Take the data below and copy exactly the lines starting at the one with "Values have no" and finishing at the one with "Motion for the", both included.
*** Data below ***
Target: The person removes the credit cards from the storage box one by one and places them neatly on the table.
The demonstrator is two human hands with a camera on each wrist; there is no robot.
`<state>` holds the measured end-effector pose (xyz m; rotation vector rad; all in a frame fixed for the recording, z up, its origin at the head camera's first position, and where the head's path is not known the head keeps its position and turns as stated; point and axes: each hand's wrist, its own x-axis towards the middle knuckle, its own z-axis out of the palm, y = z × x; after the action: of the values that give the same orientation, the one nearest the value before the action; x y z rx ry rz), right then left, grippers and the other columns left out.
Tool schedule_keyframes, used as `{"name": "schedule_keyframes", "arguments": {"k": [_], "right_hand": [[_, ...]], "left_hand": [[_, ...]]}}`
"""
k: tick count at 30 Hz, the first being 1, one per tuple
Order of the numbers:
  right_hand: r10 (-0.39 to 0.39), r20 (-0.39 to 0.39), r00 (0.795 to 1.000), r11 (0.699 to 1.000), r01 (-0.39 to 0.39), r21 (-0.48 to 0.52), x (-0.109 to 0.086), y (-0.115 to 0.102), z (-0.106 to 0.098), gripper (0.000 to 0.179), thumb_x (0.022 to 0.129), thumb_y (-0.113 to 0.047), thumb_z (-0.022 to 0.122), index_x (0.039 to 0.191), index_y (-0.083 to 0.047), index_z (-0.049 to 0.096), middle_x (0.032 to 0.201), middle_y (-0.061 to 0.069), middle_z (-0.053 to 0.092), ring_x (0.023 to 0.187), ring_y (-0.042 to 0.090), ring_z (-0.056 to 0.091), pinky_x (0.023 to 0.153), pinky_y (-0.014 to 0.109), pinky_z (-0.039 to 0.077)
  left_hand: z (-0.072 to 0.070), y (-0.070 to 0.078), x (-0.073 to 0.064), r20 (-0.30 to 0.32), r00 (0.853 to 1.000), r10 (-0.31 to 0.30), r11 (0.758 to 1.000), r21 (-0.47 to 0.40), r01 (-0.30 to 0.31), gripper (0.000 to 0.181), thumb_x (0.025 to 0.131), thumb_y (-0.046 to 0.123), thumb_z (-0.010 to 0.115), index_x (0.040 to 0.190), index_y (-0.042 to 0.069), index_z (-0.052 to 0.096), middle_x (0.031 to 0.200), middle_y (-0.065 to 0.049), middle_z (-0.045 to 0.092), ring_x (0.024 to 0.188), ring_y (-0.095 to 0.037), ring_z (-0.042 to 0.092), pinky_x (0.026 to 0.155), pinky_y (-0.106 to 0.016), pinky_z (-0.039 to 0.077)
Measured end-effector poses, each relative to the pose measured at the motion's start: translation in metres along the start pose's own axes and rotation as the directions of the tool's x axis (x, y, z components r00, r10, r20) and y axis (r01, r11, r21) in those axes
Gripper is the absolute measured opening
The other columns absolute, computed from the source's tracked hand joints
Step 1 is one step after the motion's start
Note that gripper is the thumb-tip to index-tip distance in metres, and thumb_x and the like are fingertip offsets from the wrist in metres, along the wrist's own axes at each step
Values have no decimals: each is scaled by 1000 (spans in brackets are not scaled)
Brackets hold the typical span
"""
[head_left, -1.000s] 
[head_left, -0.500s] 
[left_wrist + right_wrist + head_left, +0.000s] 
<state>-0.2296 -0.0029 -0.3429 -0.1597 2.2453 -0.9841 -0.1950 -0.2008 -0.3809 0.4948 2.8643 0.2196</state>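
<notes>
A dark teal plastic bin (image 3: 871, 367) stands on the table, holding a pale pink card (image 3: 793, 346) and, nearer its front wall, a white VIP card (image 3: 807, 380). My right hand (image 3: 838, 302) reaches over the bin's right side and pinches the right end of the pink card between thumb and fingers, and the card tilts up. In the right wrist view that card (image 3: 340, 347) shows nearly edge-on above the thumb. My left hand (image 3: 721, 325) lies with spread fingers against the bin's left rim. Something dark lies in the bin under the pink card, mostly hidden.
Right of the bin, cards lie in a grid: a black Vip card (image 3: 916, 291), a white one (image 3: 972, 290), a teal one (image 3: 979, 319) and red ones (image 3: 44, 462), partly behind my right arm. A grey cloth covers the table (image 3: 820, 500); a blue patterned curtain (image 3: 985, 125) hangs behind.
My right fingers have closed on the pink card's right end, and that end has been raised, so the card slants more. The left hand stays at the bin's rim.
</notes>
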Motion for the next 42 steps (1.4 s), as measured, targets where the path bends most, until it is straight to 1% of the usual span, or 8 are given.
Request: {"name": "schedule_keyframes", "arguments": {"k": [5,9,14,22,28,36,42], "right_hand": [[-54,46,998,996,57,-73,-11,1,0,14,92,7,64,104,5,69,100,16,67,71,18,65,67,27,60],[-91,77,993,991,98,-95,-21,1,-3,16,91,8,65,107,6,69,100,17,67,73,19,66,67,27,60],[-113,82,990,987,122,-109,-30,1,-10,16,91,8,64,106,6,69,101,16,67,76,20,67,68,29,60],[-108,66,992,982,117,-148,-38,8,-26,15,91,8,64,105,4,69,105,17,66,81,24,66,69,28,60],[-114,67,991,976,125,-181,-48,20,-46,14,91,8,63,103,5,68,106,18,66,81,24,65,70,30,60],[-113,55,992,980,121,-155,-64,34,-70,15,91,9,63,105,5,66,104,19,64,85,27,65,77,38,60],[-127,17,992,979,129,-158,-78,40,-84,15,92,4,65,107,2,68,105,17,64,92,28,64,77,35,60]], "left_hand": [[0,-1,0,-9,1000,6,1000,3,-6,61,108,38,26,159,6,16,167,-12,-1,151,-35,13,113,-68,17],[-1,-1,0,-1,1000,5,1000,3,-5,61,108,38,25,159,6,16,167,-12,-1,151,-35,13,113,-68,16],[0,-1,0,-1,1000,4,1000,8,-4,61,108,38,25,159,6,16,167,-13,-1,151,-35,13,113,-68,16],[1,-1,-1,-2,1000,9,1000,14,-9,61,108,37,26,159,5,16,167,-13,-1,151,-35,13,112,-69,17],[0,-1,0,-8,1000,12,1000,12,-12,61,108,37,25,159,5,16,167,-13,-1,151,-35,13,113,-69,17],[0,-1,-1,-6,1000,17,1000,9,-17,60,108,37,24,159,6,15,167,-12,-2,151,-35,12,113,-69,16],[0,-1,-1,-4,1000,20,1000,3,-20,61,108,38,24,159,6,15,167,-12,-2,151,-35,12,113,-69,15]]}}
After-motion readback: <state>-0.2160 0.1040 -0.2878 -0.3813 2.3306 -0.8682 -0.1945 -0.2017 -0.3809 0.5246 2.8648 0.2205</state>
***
== Result of this task ==
Values have no decimals: each is scaled by 1000 (spans in brackets are not scaled)
Brackets hold the typical span
"""
[head_left, -1.000s] 
[head_left, -0.500s] 
[left_wrist + right_wrist + head_left, +0.000s] 
<state>-0.2296 -0.0029 -0.3429 -0.1597 2.2453 -0.9841 -0.1950 -0.2008 -0.3809 0.4948 2.8643 0.2196</state>
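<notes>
A dark teal plastic bin (image 3: 871, 367) stands on the table, holding a pale pink card (image 3: 793, 346) and, nearer its front wall, a white VIP card (image 3: 807, 380). My right hand (image 3: 838, 302) reaches over the bin's right side and pinches the right end of the pink card between thumb and fingers, and the card tilts up. In the right wrist view that card (image 3: 340, 347) shows nearly edge-on above the thumb. My left hand (image 3: 721, 325) lies with spread fingers against the bin's left rim. Something dark lies in the bin under the pink card, mostly hidden.
Right of the bin, cards lie in a grid: a black Vip card (image 3: 916, 291), a white one (image 3: 972, 290), a teal one (image 3: 979, 319) and red ones (image 3: 44, 462), partly behind my right arm. A grey cloth covers the table (image 3: 820, 500); a blue patterned curtain (image 3: 985, 125) hangs behind.
My right fingers have closed on the pink card's right end, and that end has been raised, so the card slants more. The left hand stays at the bin's rim.
</notes>
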Motion for the next 42 steps (1.4 s), as measured, targets where the path bends most, until it is straight to 1% of the usual span, or 8 are given.

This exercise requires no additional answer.